Factual and procedural background
The parties shared joint custody of their child. Mother, Victoria Cantrell, had primary residential placement of the child. Father, Joe Bowen, moved for a temporary, emergency, ex parte order that he be given sole legal custody and residential custody of their child. Bowen's verified motion alleged that Cantrell had previously been arrested for driving under the influence of alcohol, that she had been abusing methamphetamine and exposing their child to that drug, and that Cantrell's parents, who also lived in the house, grew and smoked marijuana in the house. Bowen asked the court to order Cantrell to submit to a hair follicle drug test and offered to submit to such a test himself.
The district court held an ex parte hearing in accordance with K.S.A. 2016 Supp. 23-3219. Bowen and his attorney were present, as were Cantrell and her attorney. During the ex parte hearing, the district court heard the sworn testimony of Bowen and Cantrell. Although Cantrell was present with counsel, the district court did not permit her to offer evidence or to cross-examine witnesses. Cantrell made no proffer, however, and we are not told what evidence she wished to present. The district court granted Bowen's motion for emergency change of custody, awarded him residential placement of the child, and set an evidentiary hearing for March 28, 2017, in accordance with the statute.
At the time set for the evidentiary hearing, no evidence was presented. Instead, Cantrell asked for a continuance so a guardian ad litem could be appointed. The parties journalized the events in an order filed April 17, 2017. That order states that the court asked Cantrell whether she would voluntarily submit to a hair follicle drug test, that Cantrell refused on the advice of counsel, and that the court drew an adverse inference against her that she would fail that test. The Court then ordered Cantrell to submit to that test, and she refused to do so. The order states that the court's “previous award of temporary residential custody of the minor child is confirmed until further order of the Court․ Mother's oral motion to modify the temporary orders is granted”; thus, Mother is allowed certain telephone contact and certain unsupervised contact with the minor child. The parties retain joint legal custody of the child. The temporary orders issued by the district court at the ex parte hearing, which transferred residential placement to Bowen, thus remain in place.
Cantrell then appealed, arguing that her due process rights were violated by the procedure used at the ex parte hearing and that her privacy rights were violated by the district court's order that she submit to a drug test. No evidentiary hearing has yet been held, and no final order modifying the temporary custody or placement order has been made.
Does this court have jurisdiction over this appeal?
The procedural posture of this case on appeal is unusual. The district court has not made a final ruling on the motions that have been filed in this case, most importantly Bowen's motion to modify child custody, apparently recognizing its lack of jurisdiction to take further action once Cantrell docketed this appeal.

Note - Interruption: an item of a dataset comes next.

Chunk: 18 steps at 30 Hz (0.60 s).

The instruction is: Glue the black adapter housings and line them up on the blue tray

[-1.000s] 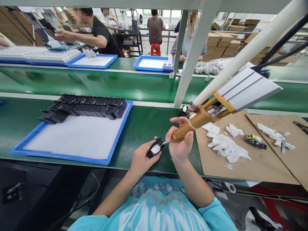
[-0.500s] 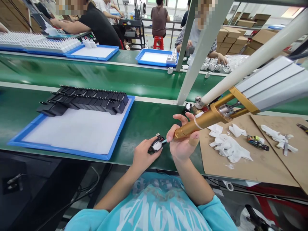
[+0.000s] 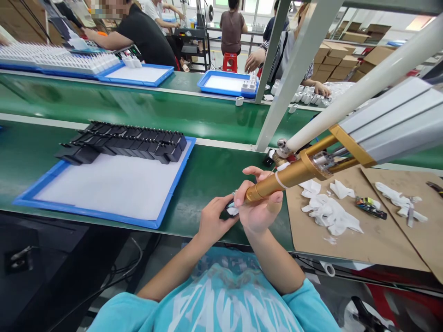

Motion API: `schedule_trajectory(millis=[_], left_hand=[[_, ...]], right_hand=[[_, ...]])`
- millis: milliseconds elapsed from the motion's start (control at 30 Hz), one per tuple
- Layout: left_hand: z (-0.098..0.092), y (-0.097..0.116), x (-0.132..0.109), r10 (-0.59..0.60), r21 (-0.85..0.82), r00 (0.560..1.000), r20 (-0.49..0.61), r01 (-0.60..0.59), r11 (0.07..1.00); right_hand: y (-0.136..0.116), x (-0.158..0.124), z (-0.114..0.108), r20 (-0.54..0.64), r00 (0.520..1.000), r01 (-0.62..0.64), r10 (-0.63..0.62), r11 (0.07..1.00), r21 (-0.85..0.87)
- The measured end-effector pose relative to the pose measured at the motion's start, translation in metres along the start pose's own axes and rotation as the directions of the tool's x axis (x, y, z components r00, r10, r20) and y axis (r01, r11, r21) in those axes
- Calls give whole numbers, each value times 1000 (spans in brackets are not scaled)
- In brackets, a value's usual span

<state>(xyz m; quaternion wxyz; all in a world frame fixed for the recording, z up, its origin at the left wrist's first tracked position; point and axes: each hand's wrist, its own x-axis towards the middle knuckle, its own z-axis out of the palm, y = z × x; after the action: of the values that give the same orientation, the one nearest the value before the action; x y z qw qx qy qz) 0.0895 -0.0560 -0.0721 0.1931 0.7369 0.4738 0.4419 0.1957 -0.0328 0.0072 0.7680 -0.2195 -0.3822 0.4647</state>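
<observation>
Between the fingers and thumb of my left hand (image 3: 212,220) is a small black charger housing (image 3: 231,210) with white material in its open face, held just above the green work surface. My right hand (image 3: 255,216) is closed around the front end of a gold dispensing gun (image 3: 294,171), which slants down from the upper right. Its fingertips meet the housing's right side and hide the gun's tip. To the left, a blue-rimmed tray (image 3: 157,225) carries rows of black charger housings (image 3: 131,140) along its far side, prongs upward.
A slanted white pole (image 3: 349,83) and grey upright post (image 3: 294,69) stand ahead of my right hand. Cardboard (image 3: 311,246) at right bears crumpled white scraps (image 3: 332,214) and a circuit assembly (image 3: 371,207). Beyond the green belt (image 3: 155,108), co-workers handle white parts (image 3: 306,97).
My left hand has shifted slightly right with the housing, and my right hand with the gun has moved a little left, now covering the tip. A co-worker's hand has reached over the far tray.
</observation>
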Motion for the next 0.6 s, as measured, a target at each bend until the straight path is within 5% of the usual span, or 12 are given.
schedule_trajectory(millis=[200,400,600], left_hand=[[-2,-3,-1,-2,18,999,48,1,1000],[-13,-22,-2,-124,135,979,160,102,985],[-27,-24,14,-145,36,945,292,141,989]], right_hand=[[-2,0,2,-2,1000,-18,18,998,64],[-1,4,-3,-82,996,15,-18,999,-34],[-6,10,-16,-131,991,29,-33,999,-39]])
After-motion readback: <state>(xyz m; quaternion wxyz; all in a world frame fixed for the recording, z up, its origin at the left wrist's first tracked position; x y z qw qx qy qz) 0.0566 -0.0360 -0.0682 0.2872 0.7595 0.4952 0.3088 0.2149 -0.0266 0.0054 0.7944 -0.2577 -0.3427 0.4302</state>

Recognizing the interim nature of the district court's order, our motions panel ordered Cantrell to show cause why this appeal should not be dismissed for lack of jurisdiction. Cantrell responded that the case should not be dismissed because the district court entered a “ ‘final decision’ ” in this matter by ordering Cantrell to submit to drug testing without reasonable suspicion of drug use, which presented a question of statewide interest. Cantrell's response confirmed that no review hearing had been held on Bowen's motion to modify custody. We retained jurisdiction of the case, meaning this assigned panel may reexamine the issue.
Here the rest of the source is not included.